After the end of what could be called, “Great Sunday”, and regardless of the uncertainty of the future of those protests and their ability to continue, all indicators point to the fact that the pro-government security and military forces have reached the limits of their capacity to tolerate. Not because of their lack of resources, but because of the lack of the moral and legal legitimacy of their work; and the death of the ideological project that they used to protect and stand for.
And with the renewed hopes of a new dawn, the question of the “alternative” poses itself with more urgency. Those who are fighting the regime should not try to evade this question, nor should they stop working towards regime change.
It is wise that work on both those issues goes in parallel, because talking about an alternative in the absence of the fall of the regime will lead to the loss of Sudan as a united country. And the “alternative”, will not find a country to rule. It is obvious that every additional day that the Ingaz continues ruling Sudan is in the interest of the project of disintegrating Sudan, which the Ingaz government is supporting and that is happening with the blessing of regional and international powers.
The question, of “what’s the alternative”, is legitimate. One look at what is happening in Egypt and Tunisia and other places where revolutions are stolen by organized groups that used to work with authoritative regimes under the table, confirms that. And we don’t need to look far, as Sudan as lived that scenario of the, “ citizens planting the seeds of revolutions, and the elites reaping the benefits” through two revolutions, in April (1985) and October (1964).
In relation to the alternative, in Sudanese society youth and students are the majority in quantity and quality; and it is high time that they lead. It is not difficult to diagnose the Sudanese crisis; and put in place theoretical programs as solutions. Programs should indicate leadership and not the will and mood of individuals. The generation of students and youth who went to university in the 1990s and after have reached a conviction that what they have in common is bigger than their previous political affiliations; and some of them have started uniting.
Some of the generation of youth, and most of the those belonging to the traditional political leadership have a love of power for the sake of power.
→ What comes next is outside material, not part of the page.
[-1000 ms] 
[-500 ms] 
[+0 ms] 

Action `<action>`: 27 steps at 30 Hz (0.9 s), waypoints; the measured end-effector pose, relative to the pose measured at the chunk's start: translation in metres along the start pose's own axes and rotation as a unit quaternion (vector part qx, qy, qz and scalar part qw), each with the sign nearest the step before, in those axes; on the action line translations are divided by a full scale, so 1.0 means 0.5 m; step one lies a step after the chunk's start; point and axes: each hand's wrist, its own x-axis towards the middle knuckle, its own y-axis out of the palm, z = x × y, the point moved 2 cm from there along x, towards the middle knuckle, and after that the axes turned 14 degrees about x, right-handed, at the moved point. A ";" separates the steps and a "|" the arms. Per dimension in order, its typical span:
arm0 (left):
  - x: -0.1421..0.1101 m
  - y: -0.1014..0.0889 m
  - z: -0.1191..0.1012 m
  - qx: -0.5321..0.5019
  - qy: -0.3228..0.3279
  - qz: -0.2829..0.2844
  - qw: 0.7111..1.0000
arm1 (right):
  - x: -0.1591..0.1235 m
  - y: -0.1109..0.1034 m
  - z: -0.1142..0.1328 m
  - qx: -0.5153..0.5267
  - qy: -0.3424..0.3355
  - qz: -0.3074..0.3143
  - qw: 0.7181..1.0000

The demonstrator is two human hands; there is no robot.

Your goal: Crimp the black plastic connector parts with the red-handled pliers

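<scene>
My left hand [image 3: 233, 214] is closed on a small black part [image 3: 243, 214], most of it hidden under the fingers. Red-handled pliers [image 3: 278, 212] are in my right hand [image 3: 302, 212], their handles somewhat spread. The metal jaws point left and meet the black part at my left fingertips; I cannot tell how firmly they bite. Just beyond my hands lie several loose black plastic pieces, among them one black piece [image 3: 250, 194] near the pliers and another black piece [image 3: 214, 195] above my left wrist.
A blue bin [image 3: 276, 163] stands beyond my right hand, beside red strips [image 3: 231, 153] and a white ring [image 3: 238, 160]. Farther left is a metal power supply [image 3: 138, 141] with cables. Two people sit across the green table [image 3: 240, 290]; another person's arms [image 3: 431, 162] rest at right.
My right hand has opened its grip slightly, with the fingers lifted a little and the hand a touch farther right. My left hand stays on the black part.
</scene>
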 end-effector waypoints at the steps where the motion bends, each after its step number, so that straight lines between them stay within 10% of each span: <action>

The likes of those don’t have enough depth to realize that governing Sudan after the legacy of the NCP is going to be an impossible mission that is likely cost its future leaders a high cost.
The Umma Party and the Democratic Unionist Party, are practically pro-regime. It is therefore not practical to announce protests that start from their mosques or premises. The biggest error that the new elements of change can commit is to use the mosques of Al Sadig al Mahdi and Al Mirghni as the launching points of protests or events. It is to the advantage of “change project” to be implemented from a distance from those two parties and their leadership, even if it leads to a delay of weeks and months in the movement toward change.
The Sudanese in Diaspora are large in numbers and their their presence in social networking sites is even larger. But activists on the ground are need of more tangible support to help the change movement. It is, for example, strange that there is are no independent TV channels that reflect the Sudanese street and its voice. Limited donations can be used toward implementing projects and programs with an invaluable outcome.
As for those who have broken the barrier of fear and went out on Sudnay–I know that they don’t need a road map, but I would like to tell them: you will triumph, and in the near future; as everything points to that. But precedents tell us that that the lives of the evil ones and the extremists sometimes take time to go to the dustbin of history.